There's something exhilarating, liberating, and perhaps frightening about an identity that gives anyone the freedom to do or say anything without fear of reprisal. You could think of the title "Anonymous" as less of an identity and more of a tool that could be used by the powerless to subvert the creeping surveillance state. But that's not quite what this is. In actuality, there are authorities trying to identify and prosecute members of Anonymous or, more intriguingly, trying to infiltrate it and discredit it by engaging in activities in its name that are antithetical to its stated modus operandi. In order to outwit their "competition", members of Anonymous require free time and technical know-how: two things many young, unemployed or under-employed men happen to have in spades. It certainly helps explain the original aesthetic and ideological tendencies that marked Anonymous's original endeavors, and also helps explain its limits: why it can't be picked up by any group to do anything. Instead of a selfless Robin-Hood-type collective, we're left with a small, relatively homogeneous group that is the only group capable of using the tool well. They all have the same axes to grind, the same sense of humor, and very similar experiences: all markers of a relatively uncomplicated identity. Anonymous didn't have to be an identity, but there just aren't that many people who have the time and the skill to use it as a tool.

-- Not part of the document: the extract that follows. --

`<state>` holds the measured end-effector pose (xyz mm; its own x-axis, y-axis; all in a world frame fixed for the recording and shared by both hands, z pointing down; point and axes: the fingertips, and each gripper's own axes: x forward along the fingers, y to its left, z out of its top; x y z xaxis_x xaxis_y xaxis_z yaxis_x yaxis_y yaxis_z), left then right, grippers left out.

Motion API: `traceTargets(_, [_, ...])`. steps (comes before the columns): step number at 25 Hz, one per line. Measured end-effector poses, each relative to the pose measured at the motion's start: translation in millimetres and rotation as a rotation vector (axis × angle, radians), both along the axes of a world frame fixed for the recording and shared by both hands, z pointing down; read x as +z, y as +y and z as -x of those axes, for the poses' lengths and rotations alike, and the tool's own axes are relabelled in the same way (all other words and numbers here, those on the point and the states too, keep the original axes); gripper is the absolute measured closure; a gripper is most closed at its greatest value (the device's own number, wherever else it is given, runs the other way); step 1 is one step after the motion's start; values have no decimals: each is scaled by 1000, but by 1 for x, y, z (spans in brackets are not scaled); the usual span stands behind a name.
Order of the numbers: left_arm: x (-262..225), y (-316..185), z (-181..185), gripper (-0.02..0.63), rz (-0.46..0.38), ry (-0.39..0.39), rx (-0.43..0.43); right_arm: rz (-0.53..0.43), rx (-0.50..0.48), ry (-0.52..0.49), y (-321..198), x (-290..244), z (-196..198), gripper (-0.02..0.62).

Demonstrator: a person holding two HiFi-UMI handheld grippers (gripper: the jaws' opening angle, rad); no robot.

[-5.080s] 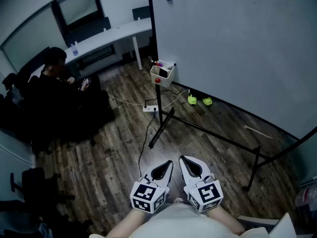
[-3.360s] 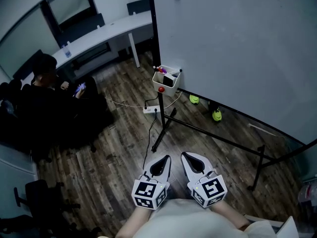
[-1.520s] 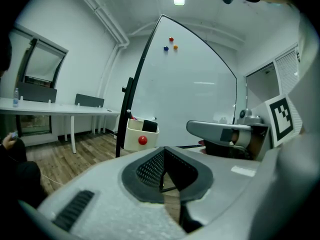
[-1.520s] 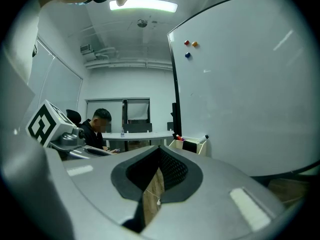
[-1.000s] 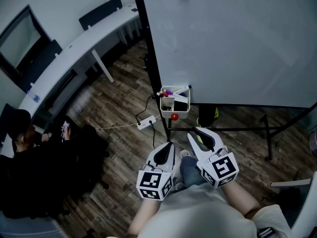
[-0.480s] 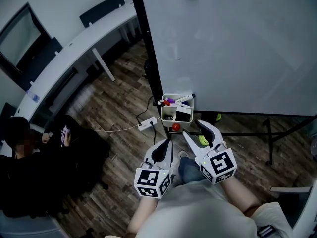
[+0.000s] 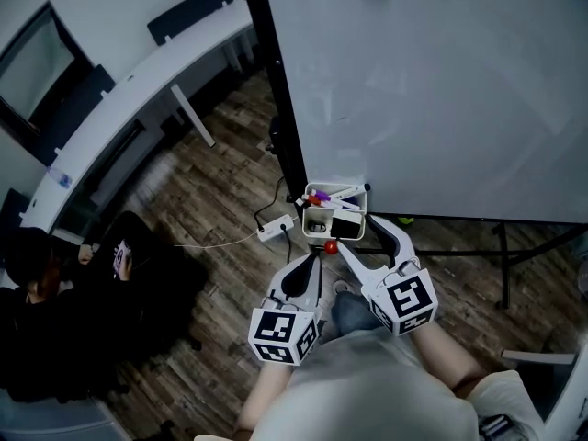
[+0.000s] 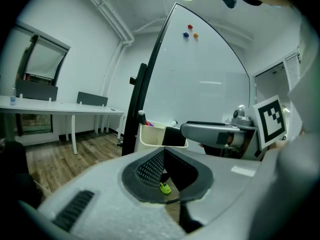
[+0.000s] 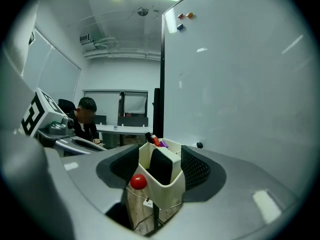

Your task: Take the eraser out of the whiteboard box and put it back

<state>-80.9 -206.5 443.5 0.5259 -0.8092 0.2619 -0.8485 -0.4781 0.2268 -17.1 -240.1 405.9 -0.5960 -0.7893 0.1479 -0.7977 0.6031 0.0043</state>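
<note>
— When the head view was consulted, where was the eraser [image 7: 346, 217] found?

— It was seen standing upright as a black block inside the whiteboard box [image 7: 353, 234]. That box was hung by the black post at the lower corner of the whiteboard [image 7: 441, 90]. Coloured markers [image 7: 323, 194] were stowed on the side of the box nearest the board, and a red ball [image 7: 330, 246] was seen just below its front wall.

— How was the right gripper [image 7: 359, 233] held?

— Its jaws were spread wide, and they had just been opening. In the right gripper view, the near end of the box was framed between them, with the eraser in line. A gap was left on either side, so no pad was pressed on anything and nothing was gripped.

— And the left gripper [image 7: 312, 263]?

— It was kept beside the right one, nearer the body and short of the box. Its jaws were brought together, and nothing was held between them. Only a green shoe [image 8: 164, 187] on the floor was glimpsed below the pads.

— What else was noted?

— Small magnets [image 8: 189, 27] were stuck high on the board. A power strip [image 7: 276, 228] was laid on the wooden floor [image 7: 230, 274]. A seated person [image 7: 55, 292] was seen at the left, near a long white desk [image 7: 138, 85].
</note>
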Motion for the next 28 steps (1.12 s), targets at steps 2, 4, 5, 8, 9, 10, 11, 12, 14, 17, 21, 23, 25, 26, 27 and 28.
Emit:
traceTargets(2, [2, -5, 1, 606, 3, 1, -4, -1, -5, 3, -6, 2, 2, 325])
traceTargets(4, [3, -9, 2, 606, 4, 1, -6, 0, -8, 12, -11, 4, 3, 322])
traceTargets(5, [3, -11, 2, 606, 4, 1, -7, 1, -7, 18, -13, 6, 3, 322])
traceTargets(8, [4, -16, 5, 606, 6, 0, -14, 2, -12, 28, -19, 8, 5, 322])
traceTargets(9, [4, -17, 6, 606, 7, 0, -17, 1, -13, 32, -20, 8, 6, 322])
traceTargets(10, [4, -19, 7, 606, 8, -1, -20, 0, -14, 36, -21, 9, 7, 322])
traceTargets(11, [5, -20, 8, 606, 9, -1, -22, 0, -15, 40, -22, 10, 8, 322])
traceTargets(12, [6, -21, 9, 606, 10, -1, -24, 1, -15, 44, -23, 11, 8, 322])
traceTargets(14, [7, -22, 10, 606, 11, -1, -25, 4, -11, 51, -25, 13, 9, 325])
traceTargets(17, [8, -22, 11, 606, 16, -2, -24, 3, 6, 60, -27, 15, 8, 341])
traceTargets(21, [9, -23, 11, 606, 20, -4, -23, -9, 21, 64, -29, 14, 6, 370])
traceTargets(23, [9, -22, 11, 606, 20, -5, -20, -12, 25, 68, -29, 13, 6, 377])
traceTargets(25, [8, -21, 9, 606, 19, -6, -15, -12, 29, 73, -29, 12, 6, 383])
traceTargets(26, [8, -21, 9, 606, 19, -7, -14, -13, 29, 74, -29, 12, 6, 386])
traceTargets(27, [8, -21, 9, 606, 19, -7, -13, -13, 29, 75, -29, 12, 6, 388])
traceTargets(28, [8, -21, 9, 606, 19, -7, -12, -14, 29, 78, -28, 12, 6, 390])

While one anonymous collective is good at disrupting and tearing things down, another relatively anonymous collective is good at building things up: wikipedia. As an anonymite, you can create or you can destroy, but (to return to the topic of the symposium) can you really change anything, any existing power structure in the offline world? Offline world changes - changes in policy, changes in the flow of capital - usually require actors to maintain traceable identities. But maybe the disruptions caused by Anonymous are enough to spark offline changes by people who have traceable identities - voters, investors, consumers, and workers.

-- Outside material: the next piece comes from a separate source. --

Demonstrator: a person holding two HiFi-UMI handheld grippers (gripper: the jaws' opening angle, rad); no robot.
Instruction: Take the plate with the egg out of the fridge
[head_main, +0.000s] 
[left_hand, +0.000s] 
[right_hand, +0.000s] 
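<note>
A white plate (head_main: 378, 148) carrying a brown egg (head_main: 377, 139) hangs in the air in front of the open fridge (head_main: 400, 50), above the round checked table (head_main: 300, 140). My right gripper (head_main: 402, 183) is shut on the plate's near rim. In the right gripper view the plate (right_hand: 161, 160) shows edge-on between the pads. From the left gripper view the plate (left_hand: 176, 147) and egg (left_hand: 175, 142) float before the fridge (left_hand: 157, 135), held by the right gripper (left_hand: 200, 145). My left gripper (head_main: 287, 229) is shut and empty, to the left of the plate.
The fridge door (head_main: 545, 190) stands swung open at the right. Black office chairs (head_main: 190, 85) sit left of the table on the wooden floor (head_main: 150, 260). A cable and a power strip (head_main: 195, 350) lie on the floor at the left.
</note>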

Finally, to get a sense of the possibilities of anonymous social action, its worth considering two competing popular narratives that revolve around revolutionaries, justice, and open reputations. Anonymous borrowed the iconography of a graphic novel and film from the 1980's/mid-2000's: V for Vendetta, which featured the open reputation of V, a freedom fighter (or anarchist) intent on bringing down a fascist regime. The story leaves it open as to whether V was sane or not, but his actions - toppling a regime that is obviously fascist - are treated by author and audience as having a positive outcome. Conversely, in Fight Club, we see a collective like so many military or para-military revolutionists, bent on washing away any trace of individuality in order to form a stronger coalition, only to re-discover the value of individual identity when one of them is martyred. But the real identity problem in this story is with the main character, who is either a downtrodden worker drone or the lead revolutionary. Instead of sloughing off his old, ineffectual identity for his gleaming new one, he's caught between the two, a stranger to himself. It remains to be seen as to whether the lead hackers behind Anonymous are less like Bruce Wayne/Batman and more like Ed Norton's character/Tyler Durden, and whether their minions are more like the group-thinking benign terrorists of Project Mayhem and less like the triumphant masses of the Arab Spring.